Activity: Find the lines below that contain the string "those". Copy each one.
[Start of section]
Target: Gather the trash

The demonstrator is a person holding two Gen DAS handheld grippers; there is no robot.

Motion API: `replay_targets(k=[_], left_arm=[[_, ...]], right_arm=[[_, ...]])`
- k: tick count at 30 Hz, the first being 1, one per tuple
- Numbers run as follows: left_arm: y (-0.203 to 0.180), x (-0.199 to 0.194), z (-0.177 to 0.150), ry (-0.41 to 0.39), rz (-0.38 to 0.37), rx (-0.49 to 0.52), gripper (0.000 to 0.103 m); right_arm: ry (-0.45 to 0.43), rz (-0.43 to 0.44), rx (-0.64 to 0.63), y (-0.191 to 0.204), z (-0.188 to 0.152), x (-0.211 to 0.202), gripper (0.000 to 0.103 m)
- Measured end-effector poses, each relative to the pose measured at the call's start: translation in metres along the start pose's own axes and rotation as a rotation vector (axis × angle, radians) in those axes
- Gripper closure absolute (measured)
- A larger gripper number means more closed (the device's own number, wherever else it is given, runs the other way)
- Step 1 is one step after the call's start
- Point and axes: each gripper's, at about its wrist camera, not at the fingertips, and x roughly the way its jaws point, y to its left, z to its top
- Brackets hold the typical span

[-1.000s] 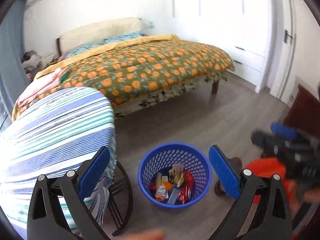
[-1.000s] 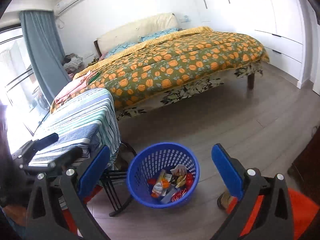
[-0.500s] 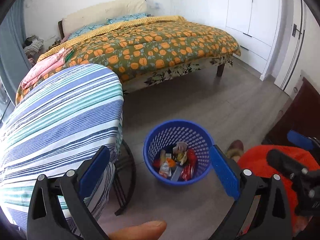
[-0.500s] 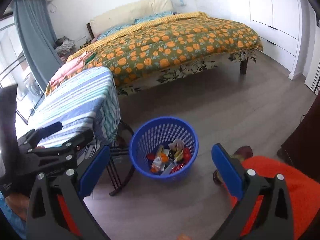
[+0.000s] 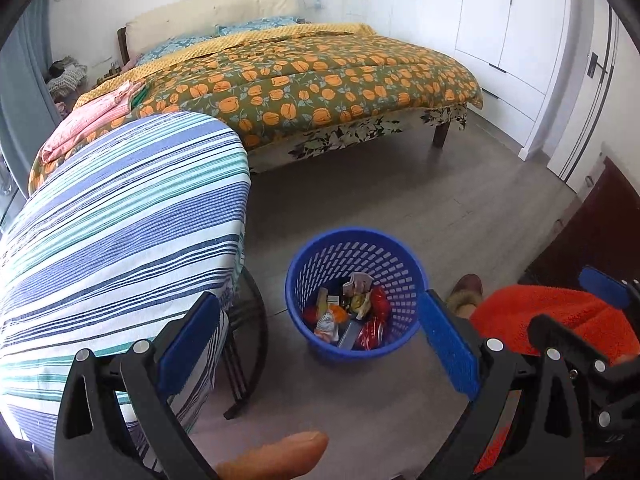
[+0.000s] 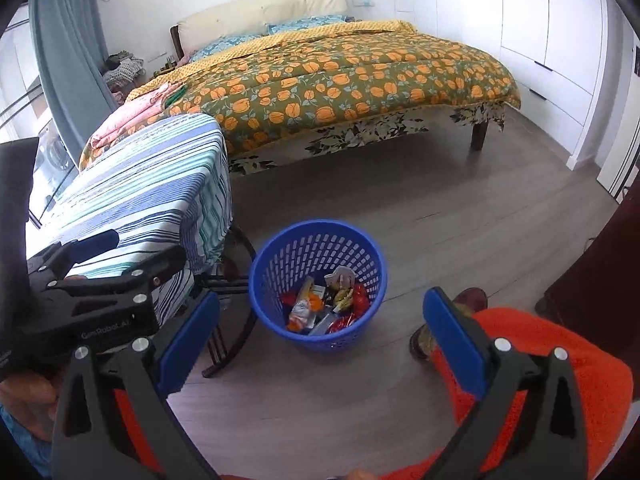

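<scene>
A blue mesh basket (image 5: 356, 292) (image 6: 318, 280) stands on the grey wood floor and holds several wrappers and bits of trash (image 5: 352, 316) (image 6: 328, 308). My left gripper (image 5: 320, 340) hovers above and in front of it, wide open, with nothing between its blue pads. My right gripper (image 6: 320, 340) is also open and empty, held over the same basket. The left gripper's black body (image 6: 92, 292) shows at the left of the right wrist view. Part of the right gripper (image 5: 580, 344) shows at the right of the left wrist view.
A table under a blue striped cloth (image 5: 120, 240) (image 6: 152, 192) stands left of the basket on dark metal legs (image 5: 244, 340). Behind is a bed with an orange-patterned quilt (image 5: 312, 84). White wardrobes (image 5: 512, 20) line the right wall. An orange sleeve (image 6: 540, 360) and a brown shoe (image 5: 466, 288) sit at the right.
Both grippers have risen and tipped back, so the basket sits farther below and more of the striped table shows. Both stay open and empty.
</scene>
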Motion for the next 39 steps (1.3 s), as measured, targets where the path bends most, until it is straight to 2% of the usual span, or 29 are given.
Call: replay_targets(k=[39], left_arm=[[0.012, -0.006, -0.006, 0.002, 0.026, -0.002, 0.005]], right_arm=[[0.01, -0.03, -0.038, 0.014, -0.004, -0.004, 0.005]])
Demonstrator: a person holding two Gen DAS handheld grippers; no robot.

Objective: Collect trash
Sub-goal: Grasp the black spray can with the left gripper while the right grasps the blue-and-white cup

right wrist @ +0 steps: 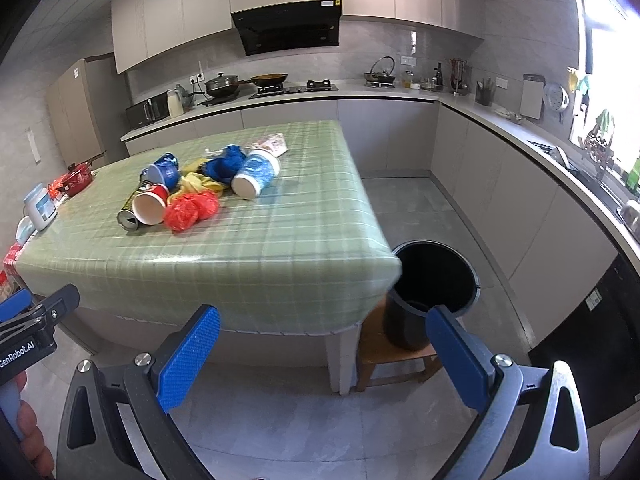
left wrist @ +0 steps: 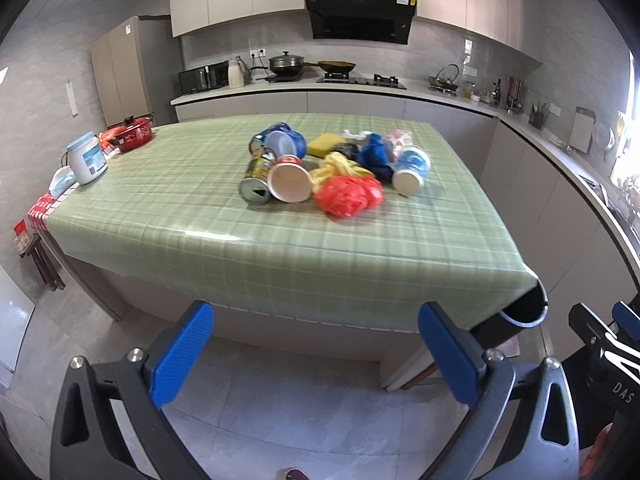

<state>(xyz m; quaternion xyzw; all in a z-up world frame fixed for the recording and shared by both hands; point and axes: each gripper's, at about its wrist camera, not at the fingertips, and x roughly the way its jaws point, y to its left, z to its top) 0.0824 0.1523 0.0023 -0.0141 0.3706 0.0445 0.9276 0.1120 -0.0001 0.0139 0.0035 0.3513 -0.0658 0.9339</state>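
Hovering short of table edge, left gripper [left wrist: 316,354] and right gripper [right wrist: 324,354] are held with blue-padded jaws spread wide, nothing between them. Round black plastic bin [right wrist: 434,280] is seen on low wooden stool [right wrist: 384,354], just beside near table corner. Green checked tablecloth [left wrist: 256,240] is spread over table. Trash is heaped mid-table: crumpled red plastic bag [left wrist: 347,196], tipped red paper cup [left wrist: 289,182], tin can on side [left wrist: 256,184], blue-and-white paper cup [left wrist: 411,171], crumpled blue bag [left wrist: 374,156], yellow sponge [left wrist: 323,145]. White lidded jar [left wrist: 87,159] and red enamel pot [left wrist: 132,134] are seen at far left edge.
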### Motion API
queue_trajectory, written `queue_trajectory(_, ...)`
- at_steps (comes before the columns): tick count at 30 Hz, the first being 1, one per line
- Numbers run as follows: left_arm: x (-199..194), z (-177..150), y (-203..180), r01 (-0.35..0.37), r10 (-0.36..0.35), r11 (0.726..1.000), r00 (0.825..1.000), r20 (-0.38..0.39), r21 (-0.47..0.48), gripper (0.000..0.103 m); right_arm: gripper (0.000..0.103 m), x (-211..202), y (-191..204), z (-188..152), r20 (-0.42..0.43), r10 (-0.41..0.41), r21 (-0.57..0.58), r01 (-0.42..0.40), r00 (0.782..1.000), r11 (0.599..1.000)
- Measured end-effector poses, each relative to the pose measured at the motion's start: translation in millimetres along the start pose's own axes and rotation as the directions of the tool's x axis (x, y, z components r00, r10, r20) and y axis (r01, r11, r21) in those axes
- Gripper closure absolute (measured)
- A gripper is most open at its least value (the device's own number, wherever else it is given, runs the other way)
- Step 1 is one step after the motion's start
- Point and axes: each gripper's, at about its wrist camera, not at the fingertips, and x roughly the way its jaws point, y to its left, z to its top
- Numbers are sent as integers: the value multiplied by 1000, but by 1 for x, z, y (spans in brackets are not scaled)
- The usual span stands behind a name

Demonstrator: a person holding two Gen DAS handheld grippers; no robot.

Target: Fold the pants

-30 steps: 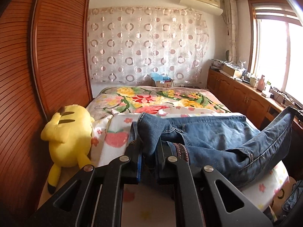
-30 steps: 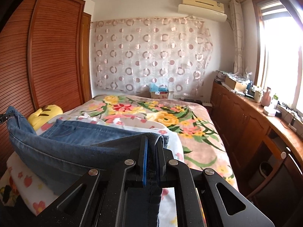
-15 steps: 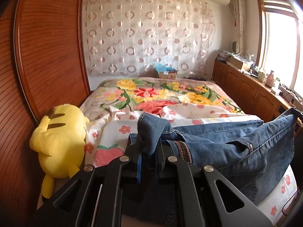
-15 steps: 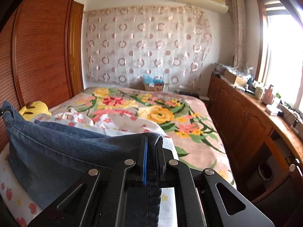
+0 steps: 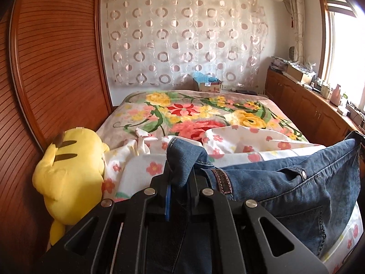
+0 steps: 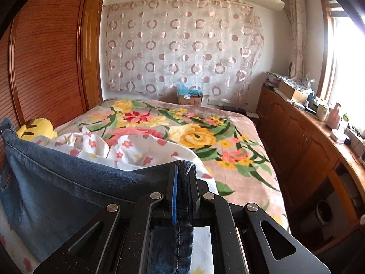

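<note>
Clamped in the left claw (image 5: 180,178), the pants (image 5: 285,182) are coarse matt blue denim with a metal rivet; the right claw (image 6: 182,182) is matt black plastic with bright metal pins. Beyond both lies a fleecy floral blanket (image 6: 205,132); left of the left claw, a soft yellow plush toy (image 5: 68,173) against a glossy ribbed wooden wardrobe (image 5: 57,68).

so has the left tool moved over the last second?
Yes. The left tool, shut on the jeans, has gone forward along the bed: the yellow plush and the circle-print curtain loom larger in the left wrist view.
</note>
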Motion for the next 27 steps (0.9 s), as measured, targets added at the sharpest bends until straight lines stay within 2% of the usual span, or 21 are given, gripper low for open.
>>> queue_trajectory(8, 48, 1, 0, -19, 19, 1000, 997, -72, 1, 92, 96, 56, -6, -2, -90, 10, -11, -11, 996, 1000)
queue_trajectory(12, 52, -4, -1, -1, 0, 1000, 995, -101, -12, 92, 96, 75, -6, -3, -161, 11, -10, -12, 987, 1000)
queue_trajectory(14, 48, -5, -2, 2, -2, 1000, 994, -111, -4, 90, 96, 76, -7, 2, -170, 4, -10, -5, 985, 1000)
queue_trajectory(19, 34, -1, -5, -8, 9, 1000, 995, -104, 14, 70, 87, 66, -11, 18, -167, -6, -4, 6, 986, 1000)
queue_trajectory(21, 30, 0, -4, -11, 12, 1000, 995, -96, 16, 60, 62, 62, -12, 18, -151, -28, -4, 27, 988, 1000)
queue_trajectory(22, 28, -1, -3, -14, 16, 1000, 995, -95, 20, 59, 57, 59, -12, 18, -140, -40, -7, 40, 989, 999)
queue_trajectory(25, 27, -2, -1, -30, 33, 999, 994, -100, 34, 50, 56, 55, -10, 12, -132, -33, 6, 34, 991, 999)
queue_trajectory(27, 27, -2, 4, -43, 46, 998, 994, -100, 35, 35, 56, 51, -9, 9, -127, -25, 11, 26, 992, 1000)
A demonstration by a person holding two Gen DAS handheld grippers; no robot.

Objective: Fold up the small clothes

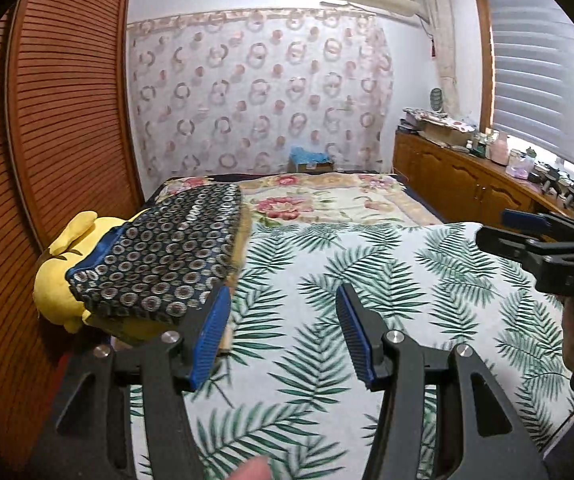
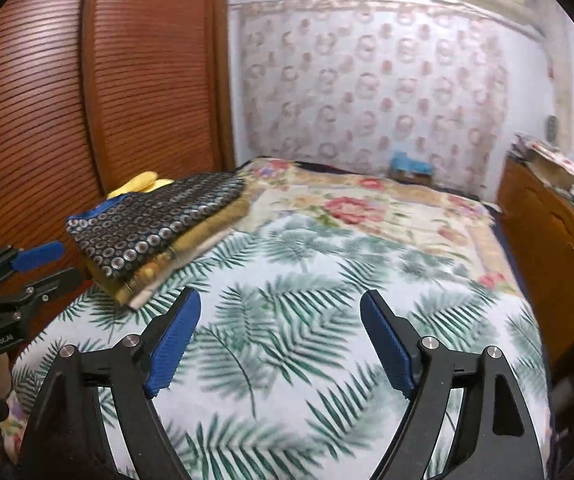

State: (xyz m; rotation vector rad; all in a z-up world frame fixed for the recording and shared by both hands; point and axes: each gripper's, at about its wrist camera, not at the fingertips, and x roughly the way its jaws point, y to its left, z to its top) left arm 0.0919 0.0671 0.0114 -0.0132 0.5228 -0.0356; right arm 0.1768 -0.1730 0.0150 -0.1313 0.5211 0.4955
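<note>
A folded dark blue garment with silver ring print point(image 1: 163, 256) tops a stack of folded clothes at the bed's left edge; it also shows in the right wrist view point(image 2: 155, 220), lying on tan and cream folded pieces point(image 2: 191, 248). My left gripper point(image 1: 283, 300) is open and empty, just right of the stack above the palm-leaf sheet point(image 1: 367, 280). My right gripper point(image 2: 281, 304) is open and empty over the sheet point(image 2: 287, 320), right of the stack. Each gripper shows in the other's view: the right one point(image 1: 503, 226) and the left one point(image 2: 61, 260).
A yellow plush toy point(image 1: 57, 280) lies under and behind the stack by the wooden louvred wardrobe point(image 1: 47, 120). A floral blanket point(image 1: 327, 200) covers the far bed. A wooden cabinet point(image 1: 467, 176) with clutter runs along the right wall under the window.
</note>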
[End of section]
Answer:
- Measured end-effector poses, each relative to the pose measured at the call's start: translation in metres along the start pose's own axes and rotation as a rotation vector (axis × angle, radians) in those axes
- Measured end-effector poses, each relative to the pose measured at the motion's start: translation in millimetres along the start pose's own axes and rotation as the directions of the tool's x axis (x, y, z components r00, r10, r20) and y axis (r01, r11, r21) in those axes

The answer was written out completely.